Rohmad merupakan generasi kedua, dia melanjutkan bisnis dari sang ayah, Wardi Utomo yang sudah membangun usaha genting kripik sejak 1965 lalu. Sudah lebih dari setengah abad usaha itu dijalankan semenjak dipegang oleh ayahnya.

Advertisement

BACA JUGA : Perajin Genting Godean Keluhkan Pemalsuan

Bersama ibu dan istrinya, Rohmad saling berbagi tugas untuk membuat genteng kripik. Rohmad bagian mencangkul tanah liat kemudian mencampurnya degan pasir sungai supaya tidak lengket. Setelah adonan siap kemudian ditumpuk dalam cetakan kayu dan dipotong berlapis-lapis. Lapisan dari potongan tanah liat ini yang menjadi cikal untuk diolah oleh Istri dan ibunya, menjadi genting keripik.

“Usaha ini tiap hari saya jalani mulai pagi hingga sore hari,” kata Rohmad, Rabu (16/12/2020).
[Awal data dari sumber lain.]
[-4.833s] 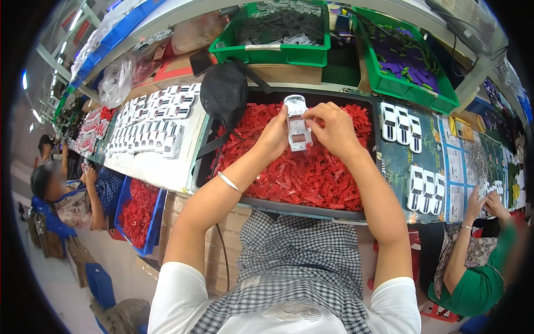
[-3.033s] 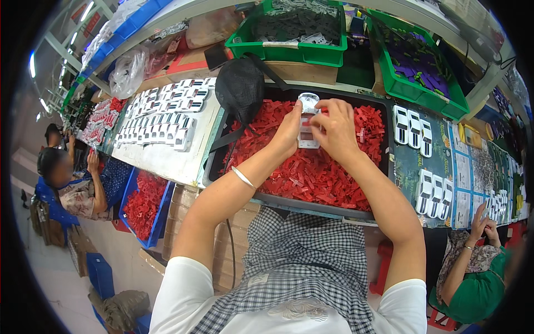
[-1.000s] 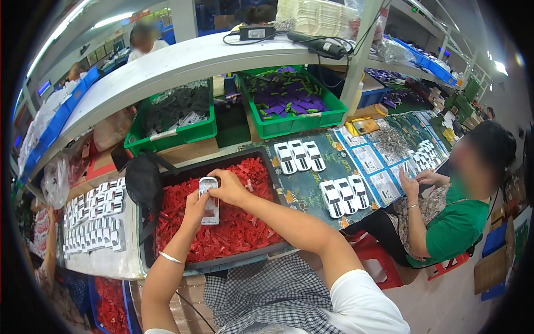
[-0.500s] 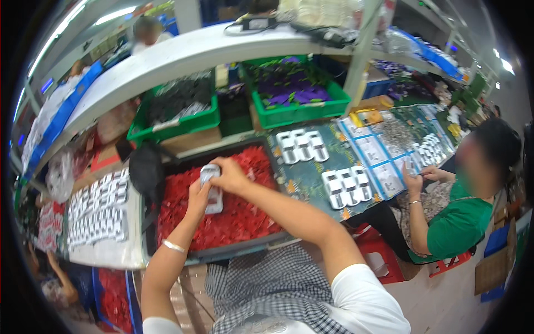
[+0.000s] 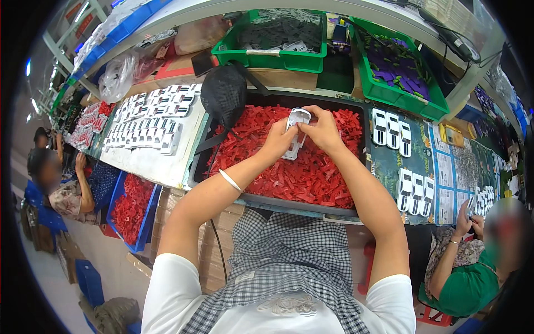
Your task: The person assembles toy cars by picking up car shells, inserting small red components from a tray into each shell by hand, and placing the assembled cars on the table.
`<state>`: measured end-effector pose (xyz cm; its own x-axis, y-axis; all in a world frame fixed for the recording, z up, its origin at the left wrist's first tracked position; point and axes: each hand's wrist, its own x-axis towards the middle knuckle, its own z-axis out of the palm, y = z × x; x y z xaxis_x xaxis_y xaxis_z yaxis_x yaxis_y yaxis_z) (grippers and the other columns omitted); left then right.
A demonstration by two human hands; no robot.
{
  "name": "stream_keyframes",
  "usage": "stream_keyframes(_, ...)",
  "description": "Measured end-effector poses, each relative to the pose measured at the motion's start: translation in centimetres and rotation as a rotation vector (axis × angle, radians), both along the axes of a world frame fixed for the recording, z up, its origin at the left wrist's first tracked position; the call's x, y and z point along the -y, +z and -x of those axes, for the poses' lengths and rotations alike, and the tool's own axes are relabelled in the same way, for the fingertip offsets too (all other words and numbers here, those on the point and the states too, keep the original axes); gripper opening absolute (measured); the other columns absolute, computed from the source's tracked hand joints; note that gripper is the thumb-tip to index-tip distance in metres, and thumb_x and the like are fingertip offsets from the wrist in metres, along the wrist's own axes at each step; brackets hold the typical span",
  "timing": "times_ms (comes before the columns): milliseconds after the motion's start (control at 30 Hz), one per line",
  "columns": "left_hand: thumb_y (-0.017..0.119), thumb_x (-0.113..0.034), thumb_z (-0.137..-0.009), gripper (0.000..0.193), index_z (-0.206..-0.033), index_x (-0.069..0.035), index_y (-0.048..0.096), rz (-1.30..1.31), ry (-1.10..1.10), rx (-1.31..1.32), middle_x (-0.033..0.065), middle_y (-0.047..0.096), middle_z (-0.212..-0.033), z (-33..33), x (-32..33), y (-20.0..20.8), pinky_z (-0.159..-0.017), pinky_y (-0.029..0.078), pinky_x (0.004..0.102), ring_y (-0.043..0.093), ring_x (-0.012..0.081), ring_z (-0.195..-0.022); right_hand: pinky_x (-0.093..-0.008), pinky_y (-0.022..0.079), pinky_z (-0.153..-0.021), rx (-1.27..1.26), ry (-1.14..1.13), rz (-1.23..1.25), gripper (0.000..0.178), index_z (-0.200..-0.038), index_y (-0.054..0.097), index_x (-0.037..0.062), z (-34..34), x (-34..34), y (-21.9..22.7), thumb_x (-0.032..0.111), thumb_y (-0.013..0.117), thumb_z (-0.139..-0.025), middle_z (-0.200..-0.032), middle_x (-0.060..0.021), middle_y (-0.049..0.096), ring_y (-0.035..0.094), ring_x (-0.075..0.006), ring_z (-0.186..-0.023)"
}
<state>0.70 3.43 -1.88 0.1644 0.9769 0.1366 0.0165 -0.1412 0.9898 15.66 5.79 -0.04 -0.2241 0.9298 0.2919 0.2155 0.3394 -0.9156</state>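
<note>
Left hand (image 5: 276, 142) and right hand (image 5: 321, 130) both grip a white plastic part (image 5: 295, 133), long axis running near-to-far, above red pieces (image 5: 311, 175).

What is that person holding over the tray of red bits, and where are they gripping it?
A small white plastic piece. The left hand holds its left side and the right hand pinches its upper right edge, above the red parts in the black tray.
</note>
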Motion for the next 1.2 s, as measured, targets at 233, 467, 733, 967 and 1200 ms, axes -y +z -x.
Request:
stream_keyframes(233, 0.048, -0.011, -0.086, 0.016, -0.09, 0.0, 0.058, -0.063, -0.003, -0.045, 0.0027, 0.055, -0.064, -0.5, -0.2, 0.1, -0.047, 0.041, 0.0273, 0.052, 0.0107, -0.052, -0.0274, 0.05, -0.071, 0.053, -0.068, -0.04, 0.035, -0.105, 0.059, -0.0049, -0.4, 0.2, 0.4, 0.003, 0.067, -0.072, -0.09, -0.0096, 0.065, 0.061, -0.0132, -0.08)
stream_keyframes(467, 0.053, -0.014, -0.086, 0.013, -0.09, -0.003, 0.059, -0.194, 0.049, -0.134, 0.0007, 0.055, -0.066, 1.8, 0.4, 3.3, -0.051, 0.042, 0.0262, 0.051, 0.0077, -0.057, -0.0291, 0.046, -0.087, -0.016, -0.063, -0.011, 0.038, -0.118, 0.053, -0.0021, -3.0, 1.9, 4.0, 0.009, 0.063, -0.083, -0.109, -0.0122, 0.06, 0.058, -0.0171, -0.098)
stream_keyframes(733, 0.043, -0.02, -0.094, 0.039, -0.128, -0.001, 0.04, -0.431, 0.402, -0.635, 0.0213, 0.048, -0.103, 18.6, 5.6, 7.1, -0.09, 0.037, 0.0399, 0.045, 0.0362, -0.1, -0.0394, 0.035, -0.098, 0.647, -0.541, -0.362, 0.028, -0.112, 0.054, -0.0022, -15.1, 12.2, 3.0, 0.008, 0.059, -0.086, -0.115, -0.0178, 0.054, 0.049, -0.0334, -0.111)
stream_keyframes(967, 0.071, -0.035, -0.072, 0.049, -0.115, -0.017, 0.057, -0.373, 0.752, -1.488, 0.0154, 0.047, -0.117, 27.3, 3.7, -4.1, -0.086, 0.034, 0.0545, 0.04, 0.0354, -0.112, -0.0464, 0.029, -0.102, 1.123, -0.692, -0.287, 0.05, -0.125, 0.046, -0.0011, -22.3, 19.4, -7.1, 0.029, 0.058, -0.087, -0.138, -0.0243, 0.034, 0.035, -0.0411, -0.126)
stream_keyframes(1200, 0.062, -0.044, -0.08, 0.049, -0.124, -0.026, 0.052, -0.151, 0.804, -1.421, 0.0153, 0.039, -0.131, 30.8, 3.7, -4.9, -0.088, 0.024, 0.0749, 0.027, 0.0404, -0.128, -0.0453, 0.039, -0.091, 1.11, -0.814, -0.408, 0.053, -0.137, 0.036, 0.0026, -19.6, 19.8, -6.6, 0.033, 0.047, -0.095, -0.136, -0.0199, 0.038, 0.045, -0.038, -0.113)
Dalam sehari Rohmad menghasilkan 200-250 genteng. Hasil kerajinannya itu dia jual dengan harga Rp900 per biji, jauh lebih murah ketimbang genteng pres. Dia biasa menjual Rp900.000 per seribu genteng.

Rohmad mengklaim genteng kripik memiliki keunggulan meski ketinggalan zaman, di antaranya lebih murah, lebih ringan. Selain itu lebih kuat dan tahan air. Menurut dia sebagian besar pemesan genteng kripik di tempatnya untuk joglo dan rumah tradisional.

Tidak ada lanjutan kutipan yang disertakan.